IIPC TSS Webinar: Dark and Stormy Archives & Bloom Filters for Web Archives’ Holdings
The IIPC Technical Speaker Series (TSS) facilitates knowledge sharing and foster conversations and collaborations among IIPC members around web archiving technical work. During this webinar, we will provide an update on work funded by two different grants from IIPC’s Discretionary Funding Programme (DFP):
- Improving the Dark and Stormy Archives Framework by Summarizing the Collections of the National Library of Australia, a collaboration between Old Dominion University Department (ODU) of Computer Science, Los Alamos National Laboratory (LANL) Research Library & National Library of Australia, and
- Developing Bloom Filters for Web Archives’ Holdings, a collaboration between Los Alamos National Laboratory (LANL) Research Library and the National and University Library in Zagreb (NSK).

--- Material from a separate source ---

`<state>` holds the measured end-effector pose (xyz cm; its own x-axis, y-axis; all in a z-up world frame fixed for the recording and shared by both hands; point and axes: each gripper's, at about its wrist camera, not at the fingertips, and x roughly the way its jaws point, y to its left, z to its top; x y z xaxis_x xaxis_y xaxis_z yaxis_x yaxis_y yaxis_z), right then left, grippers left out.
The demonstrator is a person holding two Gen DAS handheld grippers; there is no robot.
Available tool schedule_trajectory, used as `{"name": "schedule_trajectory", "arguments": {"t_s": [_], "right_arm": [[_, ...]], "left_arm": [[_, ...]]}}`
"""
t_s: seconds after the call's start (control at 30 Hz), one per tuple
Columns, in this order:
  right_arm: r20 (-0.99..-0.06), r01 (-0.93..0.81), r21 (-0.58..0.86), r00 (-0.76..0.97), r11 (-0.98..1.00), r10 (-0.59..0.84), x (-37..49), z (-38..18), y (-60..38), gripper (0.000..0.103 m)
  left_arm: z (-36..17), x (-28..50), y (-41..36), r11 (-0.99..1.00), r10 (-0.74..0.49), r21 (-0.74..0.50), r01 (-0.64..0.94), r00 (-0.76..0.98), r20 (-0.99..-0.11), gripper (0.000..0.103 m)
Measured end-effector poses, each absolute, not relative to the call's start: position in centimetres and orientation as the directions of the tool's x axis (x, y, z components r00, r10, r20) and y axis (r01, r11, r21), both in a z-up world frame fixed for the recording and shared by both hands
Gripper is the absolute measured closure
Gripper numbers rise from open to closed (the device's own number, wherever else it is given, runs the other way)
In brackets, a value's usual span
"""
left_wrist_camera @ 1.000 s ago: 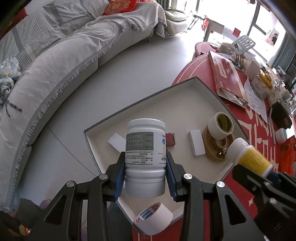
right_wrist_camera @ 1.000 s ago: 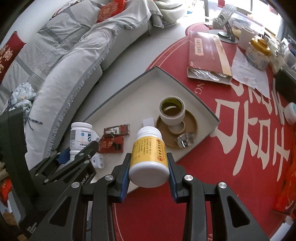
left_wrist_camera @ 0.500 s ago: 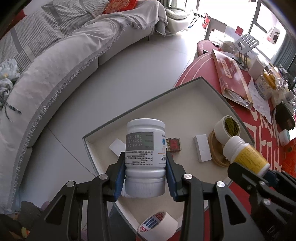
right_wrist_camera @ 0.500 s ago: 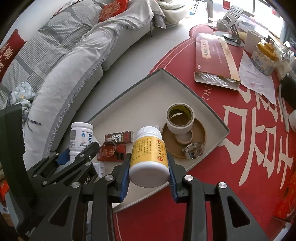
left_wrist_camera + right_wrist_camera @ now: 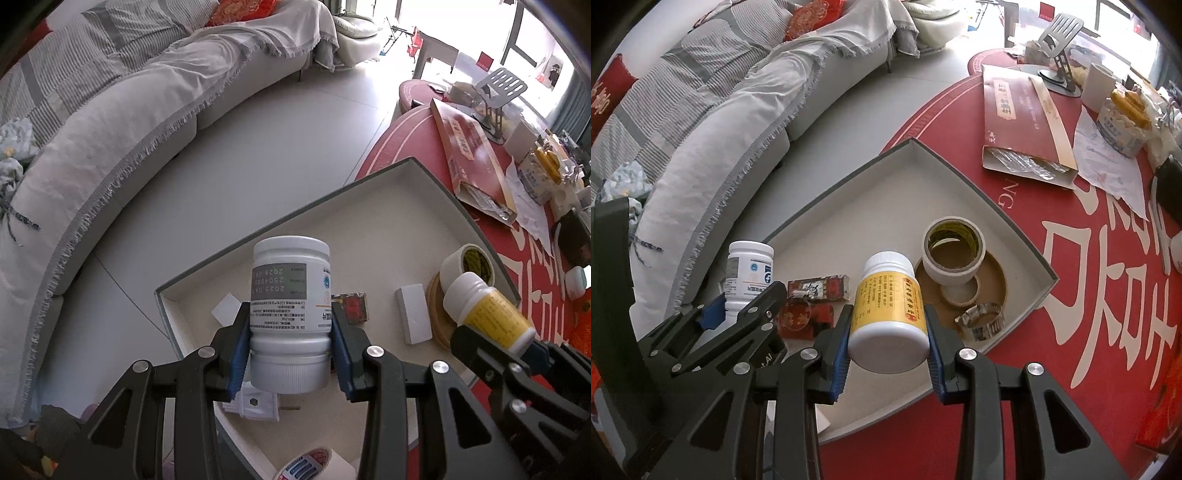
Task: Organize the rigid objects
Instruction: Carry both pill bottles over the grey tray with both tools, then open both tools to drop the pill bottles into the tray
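a: both hands have drifted in over the tray (image 5: 436, 173) since a sec ago, and the tape roll at the near edge has slid toward the bottom of the left view. left gripper (image 5: 291, 352) is clamped on the white bottle (image 5: 290, 295), held cap toward the camera, date print reading upside down. right gripper (image 5: 888, 345) is clamped on the yellow-label bottle (image 5: 888, 310), white base facing the lens.

b: so we're mid-carry w/ both, neither set down yet. where do we put them?

a: our read: inside the tray. free floor shows at the far corner and along the left wall. the right side is crowded: masking tape roll (image 5: 955, 247) stacked on a wide brown roll (image 5: 995, 284), a metal clamp ring (image 5: 982, 319) just beside it.

b: and under the left bottle?

a: a white plug (image 5: 255, 404) lies right below it, a white block (image 5: 413, 314) and a small red box (image 5: 352, 306) near. we'd go past those before lowering.

b: tips?

a: keep the two grippers apart; they're close, the right one's fingers show at the edge of the left view. since each bottle points steeply down, we'd level the wrist so it lands flat on an end, not on its rim. ease the squeeze only once it rests on the tray floor, then back straight out.

b: risk?

a: round bottles roll if dropped tilted, imo.
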<state>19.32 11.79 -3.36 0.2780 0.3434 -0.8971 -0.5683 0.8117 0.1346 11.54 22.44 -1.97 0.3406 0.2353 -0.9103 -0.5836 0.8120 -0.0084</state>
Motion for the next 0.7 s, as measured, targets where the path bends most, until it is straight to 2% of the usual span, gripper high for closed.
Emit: {"name": "schedule_trajectory", "arguments": {"t_s": [0.27,0.33,0.37,0.4,0.47,0.53,0.67,0.7], "right_arm": [[-0.903,-0.565,0.106,0.29,0.818,0.317,20.3,-4.7,12.5,0.066],[-0.906,-0.562,0.093,0.294,0.822,0.304,20.4,-4.9,12.5,0.066],[-0.91,-0.558,0.092,0.288,0.825,0.296,20.5,-5.1,12.5,0.066],[-0.913,-0.554,0.095,0.283,0.827,0.294,20.7,-5.2,12.3,0.065],[-0.916,-0.539,0.097,0.28,0.836,0.287,21.1,-5.2,11.8,0.055],[-0.913,-0.525,0.081,0.301,0.847,0.274,21.2,-5.0,11.0,0.027],[-0.913,-0.524,0.097,0.293,0.846,0.286,21.2,-4.4,10.1,0.024],[-0.913,-0.524,0.103,0.287,0.845,0.289,21.2,-4.3,9.8,0.018]], "left_arm": [[-3.0,12.1,22.4,0.821,0.245,0.008,-0.571,0.34,-0.908,0.059],[-3.0,12.1,22.3,0.819,0.26,0.018,-0.573,0.342,-0.903,0.044],[-3.0,11.9,22.4,0.813,0.275,0.028,-0.581,0.341,-0.899,0.031],[-3.0,11.8,22.5,0.807,0.286,0.035,-0.589,0.338,-0.897,0.023],[-3.0,11.4,23.0,0.799,0.28,0.02,-0.601,0.343,-0.896,0.021],[-3.2,11.3,23.3,0.801,0.252,0.006,-0.598,0.329,-0.91,0.015],[-2.8,11.0,22.5,0.822,0.275,0.041,-0.569,0.332,-0.902,0.013],[-2.6,10.8,22.3,0.823,0.282,0.046,-0.567,0.336,-0.899,0.012]]}}
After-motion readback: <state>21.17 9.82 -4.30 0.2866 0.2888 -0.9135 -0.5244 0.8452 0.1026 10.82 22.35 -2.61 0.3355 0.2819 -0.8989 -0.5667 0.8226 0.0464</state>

In the first part of this session, Martin Klein, Luda Balakireva (LANL) and Karolina Holub (NSK) will give an overview of the Bloom Filter project. The goal of this effort is to provide web archives with a technical solution to convey their archival holdings without actively communicating URLs of web resources they have archived. Bloom Filters operate with hashed URLs, enabling a simple, fast, and reliable query service to inquire whether archival copies (mementos) of particular web resources exist in an archive. During this presentation, the PIs will give an overview of first observations testing various Bloom Filter implementations, demo a pilot implementation of a query service, and discuss a potential solution to cover the entire Croation Web Archive index for the foreseeable future. A further objective of this presentation is to solicit feedback on how the project can support other web archives that are interested in testing this technology for internal/external use.

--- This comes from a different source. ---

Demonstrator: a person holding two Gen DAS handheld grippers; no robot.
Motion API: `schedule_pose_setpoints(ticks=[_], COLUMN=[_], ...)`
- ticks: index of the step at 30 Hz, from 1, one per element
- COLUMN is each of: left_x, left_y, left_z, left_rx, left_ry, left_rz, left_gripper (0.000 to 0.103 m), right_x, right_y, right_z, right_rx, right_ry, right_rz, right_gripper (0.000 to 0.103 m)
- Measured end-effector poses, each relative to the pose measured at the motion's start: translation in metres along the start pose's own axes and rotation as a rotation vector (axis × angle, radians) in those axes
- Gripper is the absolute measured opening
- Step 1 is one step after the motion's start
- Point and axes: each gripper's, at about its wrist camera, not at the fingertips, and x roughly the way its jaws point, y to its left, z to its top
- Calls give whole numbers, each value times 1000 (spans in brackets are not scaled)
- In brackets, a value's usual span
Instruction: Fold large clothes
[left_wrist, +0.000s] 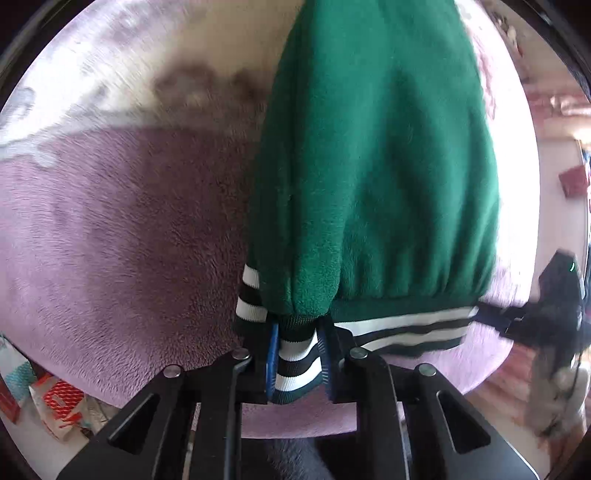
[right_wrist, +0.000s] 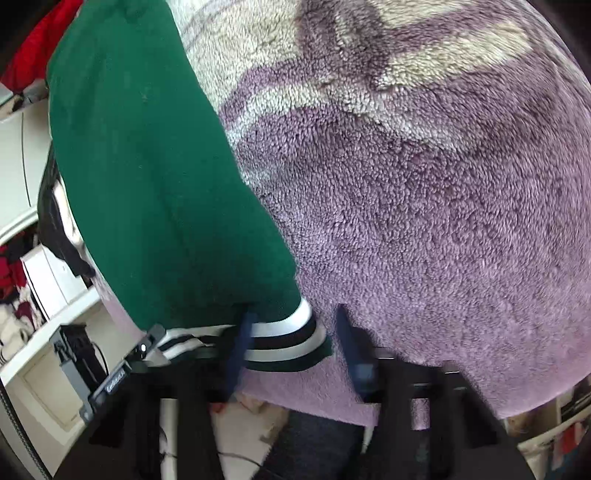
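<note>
A green fleece jacket (left_wrist: 369, 166) with a black-and-white striped hem (left_wrist: 406, 328) lies on a purple and cream plush blanket (left_wrist: 122, 240). My left gripper (left_wrist: 297, 350) is shut on one striped end of the hem, its blue pads pressed on either side. At the hem's other end, the right gripper (left_wrist: 495, 319) shows as a dark blur. In the right wrist view the jacket (right_wrist: 155, 192) runs up the left side. My right gripper (right_wrist: 291, 332) has its blue fingers (right_wrist: 240, 347) apart, with the striped hem corner (right_wrist: 288, 343) between them and the far finger over the blanket (right_wrist: 424, 221).
The blanket's near edge ends just below both grippers. Red and white packets (left_wrist: 55, 402) lie on the floor at lower left. White shelves (right_wrist: 48, 295) with clutter and a red cloth (right_wrist: 40, 48) stand to the left of the right gripper.
</note>
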Motion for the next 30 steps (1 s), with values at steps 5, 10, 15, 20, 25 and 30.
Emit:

In the second part, Shawn Jones (LANL) and Himarsha Jayanetti (ODU) will walk through improvements to the Dark and Stormy Archives (DSA) toolkit. The DSA toolkit provides storytelling capability with web archives. With it, a user can discover archived pages, also known as mementos, and then visualize them as a social media story. This talk will focus on Hypercane and Raintale. Hypercane is a software package for selecting exemplar mementos from a web archive collection, primarily for summarization and storytelling. Raintale visualizes a set of mementos as a story. Raintale provides templating that allows users to control the look and feel of their story, distributing it in a format such as HTML or through a series of social media posts. This talk will highlight current updates to the DSA toolkit developed while piloting it with the National Library of Australia (NLA).
- Martin Klein, Luda Balakireva, and Karolina Holub: Bloom Filter overview
- Shawn M. Jones: DSA overview, Hypercane presentation
- Himarsha Jayanetti: Raintale presentation
The presentations will be followed by a Q&A session chaired by Lauren Ko, University of North Texas Libraries.